O activista pelos direitos humanos em Cabinda, José Marcos Mavungo, libertado em Maio depois de mais um processo ditatorial das autoridades de Angola, não acredita que o anunciado afastamento do Presidente José Eduardo dos Santos (há 37 anos no poder sem nunca ter sido nominalmente eleito) signifique uma real mudança e realça o “passivo muito forte” do regime.
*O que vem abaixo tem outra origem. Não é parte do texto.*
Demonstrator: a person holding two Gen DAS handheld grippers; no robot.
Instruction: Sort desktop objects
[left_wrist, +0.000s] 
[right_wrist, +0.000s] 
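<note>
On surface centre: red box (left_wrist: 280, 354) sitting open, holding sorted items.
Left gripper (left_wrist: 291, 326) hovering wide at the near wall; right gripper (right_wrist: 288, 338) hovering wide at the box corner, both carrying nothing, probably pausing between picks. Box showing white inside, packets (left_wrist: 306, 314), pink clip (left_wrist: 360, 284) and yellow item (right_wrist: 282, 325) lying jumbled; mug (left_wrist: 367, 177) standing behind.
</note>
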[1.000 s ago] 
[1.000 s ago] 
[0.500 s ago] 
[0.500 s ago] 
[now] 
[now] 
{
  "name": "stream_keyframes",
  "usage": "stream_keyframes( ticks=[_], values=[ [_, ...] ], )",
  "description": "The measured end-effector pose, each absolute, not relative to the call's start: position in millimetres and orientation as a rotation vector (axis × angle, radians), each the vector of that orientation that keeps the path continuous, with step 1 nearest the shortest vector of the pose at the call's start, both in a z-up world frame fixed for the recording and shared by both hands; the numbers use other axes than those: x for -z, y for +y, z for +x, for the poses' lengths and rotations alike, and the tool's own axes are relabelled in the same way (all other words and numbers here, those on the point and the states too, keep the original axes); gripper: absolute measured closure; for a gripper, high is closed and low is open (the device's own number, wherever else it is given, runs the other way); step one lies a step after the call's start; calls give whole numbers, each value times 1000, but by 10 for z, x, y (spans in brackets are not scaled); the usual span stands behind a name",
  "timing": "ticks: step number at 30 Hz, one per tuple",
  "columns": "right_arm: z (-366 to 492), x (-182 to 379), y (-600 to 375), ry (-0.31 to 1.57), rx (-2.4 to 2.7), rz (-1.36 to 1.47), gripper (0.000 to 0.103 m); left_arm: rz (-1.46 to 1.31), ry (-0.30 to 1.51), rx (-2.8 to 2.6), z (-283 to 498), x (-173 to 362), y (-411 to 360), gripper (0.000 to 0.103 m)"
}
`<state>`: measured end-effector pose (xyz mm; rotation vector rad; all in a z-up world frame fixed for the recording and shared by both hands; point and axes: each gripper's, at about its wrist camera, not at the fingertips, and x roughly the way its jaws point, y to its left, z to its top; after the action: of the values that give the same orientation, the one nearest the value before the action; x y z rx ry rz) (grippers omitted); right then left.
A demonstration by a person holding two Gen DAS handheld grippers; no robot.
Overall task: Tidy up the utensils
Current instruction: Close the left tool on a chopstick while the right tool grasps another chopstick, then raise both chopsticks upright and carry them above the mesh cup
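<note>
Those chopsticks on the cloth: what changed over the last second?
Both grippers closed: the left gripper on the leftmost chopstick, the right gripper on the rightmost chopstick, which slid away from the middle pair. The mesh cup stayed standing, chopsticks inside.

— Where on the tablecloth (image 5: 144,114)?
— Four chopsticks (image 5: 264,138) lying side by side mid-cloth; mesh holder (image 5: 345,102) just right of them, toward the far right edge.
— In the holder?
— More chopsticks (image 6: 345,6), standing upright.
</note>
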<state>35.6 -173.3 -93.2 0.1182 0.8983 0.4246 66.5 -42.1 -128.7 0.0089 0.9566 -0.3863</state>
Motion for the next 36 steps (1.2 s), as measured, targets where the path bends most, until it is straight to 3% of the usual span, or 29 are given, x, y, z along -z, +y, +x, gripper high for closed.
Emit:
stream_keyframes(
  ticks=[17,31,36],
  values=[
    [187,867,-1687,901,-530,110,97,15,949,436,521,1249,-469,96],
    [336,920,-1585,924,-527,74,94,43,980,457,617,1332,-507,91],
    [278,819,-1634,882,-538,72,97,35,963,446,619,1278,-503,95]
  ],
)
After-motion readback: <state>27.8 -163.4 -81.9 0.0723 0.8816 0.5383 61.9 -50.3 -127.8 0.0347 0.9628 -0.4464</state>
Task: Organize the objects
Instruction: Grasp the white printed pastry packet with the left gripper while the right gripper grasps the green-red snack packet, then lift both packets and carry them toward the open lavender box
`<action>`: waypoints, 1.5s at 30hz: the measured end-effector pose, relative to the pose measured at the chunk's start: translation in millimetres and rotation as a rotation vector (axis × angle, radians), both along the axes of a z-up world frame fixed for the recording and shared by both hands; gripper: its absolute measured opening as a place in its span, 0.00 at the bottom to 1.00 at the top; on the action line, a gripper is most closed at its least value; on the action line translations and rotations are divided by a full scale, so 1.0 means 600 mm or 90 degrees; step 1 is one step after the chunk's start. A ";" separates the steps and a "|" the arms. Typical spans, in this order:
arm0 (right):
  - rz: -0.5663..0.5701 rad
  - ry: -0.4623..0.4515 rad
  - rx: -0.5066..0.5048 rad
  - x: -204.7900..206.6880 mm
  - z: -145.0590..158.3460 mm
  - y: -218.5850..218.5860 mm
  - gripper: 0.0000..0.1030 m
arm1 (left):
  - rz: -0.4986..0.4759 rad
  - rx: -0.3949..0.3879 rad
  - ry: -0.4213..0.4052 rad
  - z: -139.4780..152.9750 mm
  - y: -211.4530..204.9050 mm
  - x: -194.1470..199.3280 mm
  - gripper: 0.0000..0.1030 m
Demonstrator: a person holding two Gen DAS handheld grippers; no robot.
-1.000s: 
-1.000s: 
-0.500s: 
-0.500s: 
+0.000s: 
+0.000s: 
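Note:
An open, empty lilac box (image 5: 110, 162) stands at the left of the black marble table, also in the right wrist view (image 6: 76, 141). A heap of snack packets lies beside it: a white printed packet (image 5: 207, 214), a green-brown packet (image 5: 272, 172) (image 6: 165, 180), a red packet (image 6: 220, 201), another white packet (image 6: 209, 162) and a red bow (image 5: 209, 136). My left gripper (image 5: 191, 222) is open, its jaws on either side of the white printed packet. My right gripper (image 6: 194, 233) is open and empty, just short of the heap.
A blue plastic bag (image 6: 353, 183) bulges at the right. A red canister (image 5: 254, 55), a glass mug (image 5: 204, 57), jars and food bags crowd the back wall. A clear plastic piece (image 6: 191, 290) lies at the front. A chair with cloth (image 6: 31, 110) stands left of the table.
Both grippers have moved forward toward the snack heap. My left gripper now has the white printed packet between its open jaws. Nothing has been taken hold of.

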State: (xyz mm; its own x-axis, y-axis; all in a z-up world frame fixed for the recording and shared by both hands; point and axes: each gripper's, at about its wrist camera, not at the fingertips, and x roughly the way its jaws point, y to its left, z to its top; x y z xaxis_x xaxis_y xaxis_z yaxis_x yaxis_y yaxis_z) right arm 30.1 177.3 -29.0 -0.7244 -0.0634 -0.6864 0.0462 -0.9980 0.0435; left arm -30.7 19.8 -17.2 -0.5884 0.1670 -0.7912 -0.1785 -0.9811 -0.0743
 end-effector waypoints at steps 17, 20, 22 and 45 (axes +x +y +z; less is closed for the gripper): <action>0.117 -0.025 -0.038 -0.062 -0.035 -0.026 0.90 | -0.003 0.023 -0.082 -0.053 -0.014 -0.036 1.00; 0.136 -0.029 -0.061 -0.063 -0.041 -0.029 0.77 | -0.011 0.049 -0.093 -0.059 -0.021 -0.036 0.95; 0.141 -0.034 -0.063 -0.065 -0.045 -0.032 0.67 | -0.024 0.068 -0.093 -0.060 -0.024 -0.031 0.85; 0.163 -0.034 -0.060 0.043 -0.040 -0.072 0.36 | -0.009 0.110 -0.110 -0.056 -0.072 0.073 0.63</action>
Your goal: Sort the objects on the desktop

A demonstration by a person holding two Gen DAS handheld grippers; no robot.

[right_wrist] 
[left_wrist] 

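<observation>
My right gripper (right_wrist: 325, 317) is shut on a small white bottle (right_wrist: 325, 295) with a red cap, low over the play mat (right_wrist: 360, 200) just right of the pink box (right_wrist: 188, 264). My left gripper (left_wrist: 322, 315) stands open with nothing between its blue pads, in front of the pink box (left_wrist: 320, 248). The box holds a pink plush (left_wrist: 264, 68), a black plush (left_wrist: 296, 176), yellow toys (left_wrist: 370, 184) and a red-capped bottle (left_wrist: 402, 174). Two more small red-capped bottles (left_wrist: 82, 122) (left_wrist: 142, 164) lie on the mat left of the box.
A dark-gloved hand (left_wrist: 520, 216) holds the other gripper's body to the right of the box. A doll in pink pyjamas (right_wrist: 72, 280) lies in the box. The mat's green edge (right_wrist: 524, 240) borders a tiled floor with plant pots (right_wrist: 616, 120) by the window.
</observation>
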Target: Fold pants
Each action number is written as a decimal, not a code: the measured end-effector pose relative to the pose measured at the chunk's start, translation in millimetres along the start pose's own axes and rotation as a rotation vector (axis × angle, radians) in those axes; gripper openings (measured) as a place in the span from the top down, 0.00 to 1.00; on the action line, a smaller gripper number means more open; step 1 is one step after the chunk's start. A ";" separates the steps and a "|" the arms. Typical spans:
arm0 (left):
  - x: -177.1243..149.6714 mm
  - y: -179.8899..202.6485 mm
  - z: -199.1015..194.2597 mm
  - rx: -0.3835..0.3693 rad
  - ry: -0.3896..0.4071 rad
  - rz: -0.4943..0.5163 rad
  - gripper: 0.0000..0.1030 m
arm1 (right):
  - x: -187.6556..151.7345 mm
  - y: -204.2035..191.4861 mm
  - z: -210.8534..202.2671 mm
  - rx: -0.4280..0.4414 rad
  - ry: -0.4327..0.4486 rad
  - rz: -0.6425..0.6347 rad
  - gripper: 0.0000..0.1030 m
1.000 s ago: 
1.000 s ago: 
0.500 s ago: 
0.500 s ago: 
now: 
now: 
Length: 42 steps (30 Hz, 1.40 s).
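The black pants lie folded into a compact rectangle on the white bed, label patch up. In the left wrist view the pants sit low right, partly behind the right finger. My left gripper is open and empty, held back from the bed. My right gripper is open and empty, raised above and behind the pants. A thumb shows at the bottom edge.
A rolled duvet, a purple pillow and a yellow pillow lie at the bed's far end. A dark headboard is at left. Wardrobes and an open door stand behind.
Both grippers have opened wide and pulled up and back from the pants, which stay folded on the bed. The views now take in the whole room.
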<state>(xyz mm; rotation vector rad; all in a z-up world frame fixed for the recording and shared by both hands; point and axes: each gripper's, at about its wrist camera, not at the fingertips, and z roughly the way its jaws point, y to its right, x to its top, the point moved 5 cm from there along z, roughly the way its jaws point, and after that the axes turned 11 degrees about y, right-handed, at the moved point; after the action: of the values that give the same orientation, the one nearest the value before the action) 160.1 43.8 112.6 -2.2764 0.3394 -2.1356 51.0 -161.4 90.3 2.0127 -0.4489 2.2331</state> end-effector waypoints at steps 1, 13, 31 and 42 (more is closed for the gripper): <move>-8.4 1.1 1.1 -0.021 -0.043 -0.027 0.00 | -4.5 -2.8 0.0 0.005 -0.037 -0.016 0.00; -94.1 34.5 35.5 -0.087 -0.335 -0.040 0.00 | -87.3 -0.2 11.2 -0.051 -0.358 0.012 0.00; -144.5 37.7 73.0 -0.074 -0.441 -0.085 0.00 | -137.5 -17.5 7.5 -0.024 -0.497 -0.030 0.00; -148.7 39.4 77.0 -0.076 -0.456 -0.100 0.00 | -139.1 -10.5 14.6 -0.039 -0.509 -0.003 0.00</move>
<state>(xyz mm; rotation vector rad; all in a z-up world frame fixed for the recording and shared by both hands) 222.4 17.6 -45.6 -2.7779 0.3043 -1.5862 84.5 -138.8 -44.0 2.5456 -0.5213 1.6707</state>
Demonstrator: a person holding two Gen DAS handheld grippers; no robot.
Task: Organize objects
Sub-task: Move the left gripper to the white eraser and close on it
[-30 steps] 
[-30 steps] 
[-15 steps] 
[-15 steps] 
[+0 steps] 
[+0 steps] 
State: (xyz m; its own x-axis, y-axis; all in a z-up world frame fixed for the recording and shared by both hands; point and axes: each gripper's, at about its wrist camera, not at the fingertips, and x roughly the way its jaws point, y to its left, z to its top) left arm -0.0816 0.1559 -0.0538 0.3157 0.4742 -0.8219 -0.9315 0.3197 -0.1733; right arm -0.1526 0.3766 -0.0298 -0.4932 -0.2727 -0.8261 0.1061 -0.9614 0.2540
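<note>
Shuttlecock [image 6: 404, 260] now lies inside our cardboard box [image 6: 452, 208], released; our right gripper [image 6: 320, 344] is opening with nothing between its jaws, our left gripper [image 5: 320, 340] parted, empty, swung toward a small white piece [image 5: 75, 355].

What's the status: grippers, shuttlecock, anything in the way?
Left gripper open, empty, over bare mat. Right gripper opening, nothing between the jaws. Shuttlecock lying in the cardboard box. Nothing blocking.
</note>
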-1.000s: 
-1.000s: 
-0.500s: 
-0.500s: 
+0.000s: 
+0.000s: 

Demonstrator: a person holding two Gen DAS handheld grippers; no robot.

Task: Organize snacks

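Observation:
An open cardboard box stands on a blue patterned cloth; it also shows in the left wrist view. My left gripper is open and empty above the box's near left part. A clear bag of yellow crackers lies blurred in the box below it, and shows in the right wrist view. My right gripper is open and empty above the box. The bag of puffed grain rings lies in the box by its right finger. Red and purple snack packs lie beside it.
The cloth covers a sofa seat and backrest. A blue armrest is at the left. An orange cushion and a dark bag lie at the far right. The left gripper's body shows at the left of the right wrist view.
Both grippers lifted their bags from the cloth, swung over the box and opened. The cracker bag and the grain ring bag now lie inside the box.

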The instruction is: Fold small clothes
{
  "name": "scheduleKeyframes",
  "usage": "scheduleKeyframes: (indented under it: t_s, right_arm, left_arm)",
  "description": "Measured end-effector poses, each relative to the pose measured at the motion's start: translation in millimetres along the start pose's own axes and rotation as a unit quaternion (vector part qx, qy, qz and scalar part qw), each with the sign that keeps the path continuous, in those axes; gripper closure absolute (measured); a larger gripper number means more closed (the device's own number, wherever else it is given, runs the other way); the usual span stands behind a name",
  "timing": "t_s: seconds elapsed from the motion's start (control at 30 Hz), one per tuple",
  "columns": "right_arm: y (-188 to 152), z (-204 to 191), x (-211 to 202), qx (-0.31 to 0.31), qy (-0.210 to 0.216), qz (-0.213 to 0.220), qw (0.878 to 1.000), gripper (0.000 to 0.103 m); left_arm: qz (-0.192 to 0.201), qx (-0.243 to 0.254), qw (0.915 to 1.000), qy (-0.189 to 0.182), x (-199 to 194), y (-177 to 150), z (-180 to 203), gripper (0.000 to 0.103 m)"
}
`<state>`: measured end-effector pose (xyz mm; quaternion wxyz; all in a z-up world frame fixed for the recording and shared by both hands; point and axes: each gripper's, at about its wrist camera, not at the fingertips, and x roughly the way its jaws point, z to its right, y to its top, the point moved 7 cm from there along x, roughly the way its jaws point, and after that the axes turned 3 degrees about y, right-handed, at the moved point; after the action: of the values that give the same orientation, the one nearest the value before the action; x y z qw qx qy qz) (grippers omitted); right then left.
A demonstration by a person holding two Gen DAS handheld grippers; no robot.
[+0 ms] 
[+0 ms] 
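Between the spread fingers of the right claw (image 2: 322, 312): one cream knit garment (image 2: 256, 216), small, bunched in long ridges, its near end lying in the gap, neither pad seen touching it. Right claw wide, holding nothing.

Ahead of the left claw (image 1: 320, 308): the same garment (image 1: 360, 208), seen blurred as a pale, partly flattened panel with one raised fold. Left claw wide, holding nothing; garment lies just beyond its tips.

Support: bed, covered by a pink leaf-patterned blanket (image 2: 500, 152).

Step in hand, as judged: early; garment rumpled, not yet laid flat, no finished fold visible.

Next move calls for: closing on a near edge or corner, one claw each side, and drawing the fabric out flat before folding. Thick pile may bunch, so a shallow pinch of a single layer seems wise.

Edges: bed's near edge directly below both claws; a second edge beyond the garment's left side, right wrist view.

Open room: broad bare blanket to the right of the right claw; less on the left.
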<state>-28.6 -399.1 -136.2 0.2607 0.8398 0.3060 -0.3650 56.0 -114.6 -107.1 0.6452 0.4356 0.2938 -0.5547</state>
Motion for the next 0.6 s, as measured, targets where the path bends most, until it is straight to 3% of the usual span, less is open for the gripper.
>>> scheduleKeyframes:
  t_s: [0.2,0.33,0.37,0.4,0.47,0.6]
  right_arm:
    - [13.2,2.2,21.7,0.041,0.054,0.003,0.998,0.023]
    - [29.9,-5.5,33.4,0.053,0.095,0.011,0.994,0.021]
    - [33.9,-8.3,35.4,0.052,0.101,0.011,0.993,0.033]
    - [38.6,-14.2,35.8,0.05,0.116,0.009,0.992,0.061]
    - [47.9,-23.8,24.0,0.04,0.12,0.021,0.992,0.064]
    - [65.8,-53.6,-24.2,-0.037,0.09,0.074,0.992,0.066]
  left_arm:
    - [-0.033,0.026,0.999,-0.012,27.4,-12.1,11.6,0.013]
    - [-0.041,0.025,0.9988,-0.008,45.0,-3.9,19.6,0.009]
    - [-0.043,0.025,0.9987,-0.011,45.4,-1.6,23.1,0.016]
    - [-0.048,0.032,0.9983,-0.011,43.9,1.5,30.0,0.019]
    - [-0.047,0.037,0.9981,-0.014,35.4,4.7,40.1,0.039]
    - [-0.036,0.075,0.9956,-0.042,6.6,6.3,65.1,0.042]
Em entrevista à Lusa, em Lisboa, onde se encontra por razões de saúde resultantes de sofrimento que sofreu na cadeia, Marcos Mavungo, que esteve mais de um ano preso após ter sido condenado por rebelião nunca provada, afirma que “o regime não está predisposto a acolher as mudanças de uma forma pacífica”.
José Marcos Mavungo foi detido a 14 de Março de 2015, depois de ter organizado uma manifestação em defesa dos direitos humanos em Cabinda, tendo sido condenado, em Setembro do mesmo ano, a seis anos de prisão, pena que foi revogada por decisão do Tribunal Supremo angolano, a 20 de Maio de 2016.
Mavungo admite que a saída (a acontecer) de cena do actual Presidente angolano destrói o “mito de que José Eduardo dos Santos é o único que pode governar, o único que pode estar à frente do país”.
Mas prefere “primeiro ver, para poder acreditar”, já que o regime “tem um passivo muito forte, que o persegue”. Angola é “um país escandalosamente rico, onde todos deviam viver bem”, mas, “durante os últimos anos (…) de vacas gordas” não se investiu em sectores-chave da indústria e da economia. Ao contrário, “constatou-se que o excedente do petróleo, mais de um bilião e 200 milhões desapareceu dos cofres do Estado”, critica.
Se se confirmar que o candidato do MPLA, partido que está no poder há 41 anos, será João Lourenço, um militar cuja fidelidade ao Presidente é bem conhecida, não se pode “esperar um Estado de Direito democrático, onde (…) as leis do cívico (…) não são respeitadas por todos”, considera. “Desde 1975, Angola é um país militarizado” na governação, na justiça, na economia.
Seja qual for o cenário, Mavungo acredita que a contestação social aumente. “A imagem do regime está desgastada, a imagem do Presidente da República, de todos aqueles que o acompanharam neste feroz despotismo feudal, todos eles têm uma imagem desgastada. Depois também já não têm a autoridade moral (…), já perderam o senso da justiça e da dignidade humana”, considera.
“O medo é a forma de governação em Angola. Neste momento, o angolano tem no corpo a estrutura do medo, a estrutura despótica. Há este medo, mas também, por detrás deste medo, existe um pequeno rebanho, (…) que acredita na justiça, no desenvolvimento, na dignidade humana”, destaca Marcos Mavungo.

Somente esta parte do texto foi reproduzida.